Ещё издали К. заметил неладное: город уже издали нес запах некой истерии и беспокойства, постепенно охватывающей и его, уверенно и твердо. Впервые он видел  площадь в столь поздний час. В нерабочее время он и носу не казал из своего дома, и необыкновенность обстановки и обстоятельств по началу очень испугали его, ведь, как известно, К. отвращало все новое, и это было отнюдь не исключением.
     В окнах, дёргаясь, играли блики от затопившего площадь огненного сгустка, который находился в центре площади. Там горел костёр, обложенный вокруг вязанками хвороста, который заготовил наш К. гудела толпа, свист, хохот,  плачь, крики, толчея , царившая повсюду. В этой необычайной человеческой сутолоке, он находил в  глазах каждого игривые блики того огромного костра, воздвигнутого в самом центре площади.  Толпа неистовствовала. Разъяренная и обезумевшая, она всем своим безумным и до абсурдности нелепым потоком стремилась туда, к центру . А взгляд нашего, словно одуревшего К., был прикован на хворост, так любовно связанный его же руками. А сейчас этот хворост полыхал, почти, до самого неба, обдавая жаром всю площадь, отчего возбужденные лица людей делались ещё красней. Так обомлев,  он смотрел только туда, куда были устремлены взгляды многих, а точнее всех. Раздув ноздри от напряжения,  К. пробирался к костру, словно паук, преодолевающий все щербатости своей же паутины, он преодолевал многоголосую людскую толпу, стеной представшую пред ним. Плотной непреодолимой стеной встали человеческие тела и озлобленные лица, ощерившиеся в какой-то неясной улыбке и вопле, заполнившим всю площадь, добрые простолюдины, для которых, как, казалось, К. посвятил всю свою жизнь, таская хворост. И чем ближе он подходил, тем явственней мы наблюдали в глазах его отражение мечущейся женской фигуры, утонувшей в извивающемся пламени огня, обдающего  жаром и одновременно холодом.

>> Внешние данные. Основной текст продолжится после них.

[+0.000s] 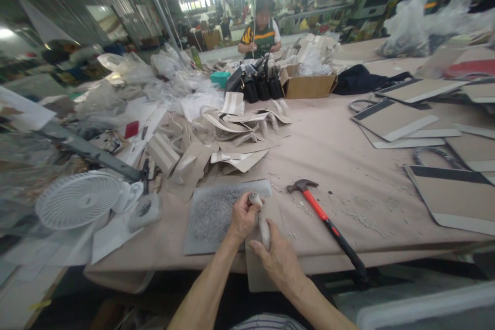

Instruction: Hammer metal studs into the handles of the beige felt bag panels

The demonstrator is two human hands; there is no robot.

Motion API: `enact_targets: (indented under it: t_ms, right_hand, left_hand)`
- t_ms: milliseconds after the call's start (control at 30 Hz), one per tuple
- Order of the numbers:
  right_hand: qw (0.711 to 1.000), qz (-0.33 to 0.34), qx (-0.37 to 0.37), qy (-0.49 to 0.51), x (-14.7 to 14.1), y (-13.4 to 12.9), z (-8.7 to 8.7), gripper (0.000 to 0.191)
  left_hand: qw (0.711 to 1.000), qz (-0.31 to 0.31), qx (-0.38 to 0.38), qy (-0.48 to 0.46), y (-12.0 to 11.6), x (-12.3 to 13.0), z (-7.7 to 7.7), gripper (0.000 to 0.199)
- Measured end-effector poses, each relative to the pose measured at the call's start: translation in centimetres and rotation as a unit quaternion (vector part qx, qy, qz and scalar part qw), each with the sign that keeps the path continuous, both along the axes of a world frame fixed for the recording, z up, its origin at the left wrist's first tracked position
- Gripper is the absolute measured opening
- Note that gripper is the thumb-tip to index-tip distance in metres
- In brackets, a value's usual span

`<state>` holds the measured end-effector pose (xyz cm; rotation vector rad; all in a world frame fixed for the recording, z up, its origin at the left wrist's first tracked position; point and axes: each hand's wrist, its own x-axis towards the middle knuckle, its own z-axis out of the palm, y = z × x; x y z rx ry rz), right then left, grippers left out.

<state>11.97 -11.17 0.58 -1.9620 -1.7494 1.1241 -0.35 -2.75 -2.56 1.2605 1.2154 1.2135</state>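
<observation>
My left hand (244, 216) is closed around the upper end of a pale, wrapped bag handle (264, 229), with its rounded tip (254, 198) showing above my fingers. Lower down, my right hand (281, 258) grips the same handle between thumb and fingers. Beneath my hands lies a flat beige panel (257, 273) that hangs over the table's front edge; whether the handle is fixed to it I cannot tell. To the left, partly under my left hand, is a worn grey board (211, 216) with a pitted surface. A claw hammer (319, 209) with a red and black grip rests at the right.
Small pale bits (363, 220) are scattered beside the hammer. Beige pieces (232, 129) pile up ahead, near black bags (257, 82) and a cardboard box (309, 85). Flat panels (452, 191) lie right, a white fan (79, 200) left. A person (263, 31) sits opposite.
</observation>
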Motion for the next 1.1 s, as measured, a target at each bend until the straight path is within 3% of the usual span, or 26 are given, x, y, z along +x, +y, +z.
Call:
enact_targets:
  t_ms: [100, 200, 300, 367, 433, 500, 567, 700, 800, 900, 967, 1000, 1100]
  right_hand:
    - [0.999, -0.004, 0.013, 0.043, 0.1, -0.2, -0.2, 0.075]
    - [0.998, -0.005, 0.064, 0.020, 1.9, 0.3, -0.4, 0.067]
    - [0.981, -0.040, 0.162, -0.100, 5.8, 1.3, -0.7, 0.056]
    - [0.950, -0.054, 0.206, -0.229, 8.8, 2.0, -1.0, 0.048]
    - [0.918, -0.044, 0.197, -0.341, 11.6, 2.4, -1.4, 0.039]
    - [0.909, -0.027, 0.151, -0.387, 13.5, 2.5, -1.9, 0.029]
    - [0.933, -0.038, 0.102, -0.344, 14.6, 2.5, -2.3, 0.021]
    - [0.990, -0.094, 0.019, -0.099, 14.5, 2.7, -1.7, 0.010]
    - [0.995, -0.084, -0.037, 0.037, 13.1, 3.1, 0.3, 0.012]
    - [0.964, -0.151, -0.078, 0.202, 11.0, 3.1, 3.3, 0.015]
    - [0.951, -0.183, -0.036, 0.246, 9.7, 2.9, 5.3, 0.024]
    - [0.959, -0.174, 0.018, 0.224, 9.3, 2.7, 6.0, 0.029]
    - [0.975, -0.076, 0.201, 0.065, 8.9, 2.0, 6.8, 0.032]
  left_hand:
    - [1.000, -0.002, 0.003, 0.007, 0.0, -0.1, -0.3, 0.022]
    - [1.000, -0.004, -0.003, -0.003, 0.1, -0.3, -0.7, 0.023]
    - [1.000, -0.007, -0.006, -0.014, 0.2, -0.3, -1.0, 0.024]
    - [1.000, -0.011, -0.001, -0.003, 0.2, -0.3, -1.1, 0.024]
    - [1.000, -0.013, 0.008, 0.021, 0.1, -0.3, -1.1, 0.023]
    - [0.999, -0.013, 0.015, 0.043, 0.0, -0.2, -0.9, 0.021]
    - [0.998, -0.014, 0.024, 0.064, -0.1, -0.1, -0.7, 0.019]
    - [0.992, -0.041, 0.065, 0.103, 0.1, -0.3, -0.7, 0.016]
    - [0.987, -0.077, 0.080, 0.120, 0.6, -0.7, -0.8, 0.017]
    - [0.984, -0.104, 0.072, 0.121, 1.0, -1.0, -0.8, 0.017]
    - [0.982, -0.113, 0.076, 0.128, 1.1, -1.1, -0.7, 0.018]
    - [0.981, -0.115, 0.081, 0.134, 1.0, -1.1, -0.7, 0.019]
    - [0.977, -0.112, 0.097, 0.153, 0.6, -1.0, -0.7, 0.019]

Никогда ещё ему не было так холодно от огня, холодно и больно. В тиски заковала горечь и разочарование. Полыхавшие на его щеках слезы, зеркально отточено отражали огонь, охвативший, казалось, всю площадь.
       Противостоять тому слепому и коварному отчаянию не было сил. В безумной поспешности, сбиваясь со всех ног, он пробирался к злосчастному хворосту, любовно связанному в вязанки и обложенному теперь вокруг женского тела, которое стало будто бы прозрачным, бесплотным. Лица её было плохо видно, а языки пламени, казалось, поглотили её, словно расцветающий бутон цветка, закрывающийся и надежно прячущий в себе тельце жертвы.  И впервые безнадега К. проникся неистовым состраданием, но сделать ничего не мог. Не ведая, он лишь поспособствовал этому, а от этого становилось ещё горше, пламя все больше и больше разрасталось, а народ все более ликовал в неком волнении, заглушая этот страшный, ни с чем несравнимый, болезненный крик женщины, предсмертный крик.  Черный густой дым заволок небо, стаскивая естественную синеву немым трагическим покровом, безнадежный, несчастный не нашел ничего, кроме как скорей убежать от объятого его ужаса. Восвояси… бежать, закрыв глаза, обнаружив в голове застывшие линии мечущейся фигуры. Жадно выискивал наш К. в запахе земли что-то, что способно было перебить резкий запах смерти, напрасно это было искать и в воздухе, будто бы пропитанном дымом. Небо отказалось быть чистым. Страх боялся отступать. Боль устала искать силу воздержания.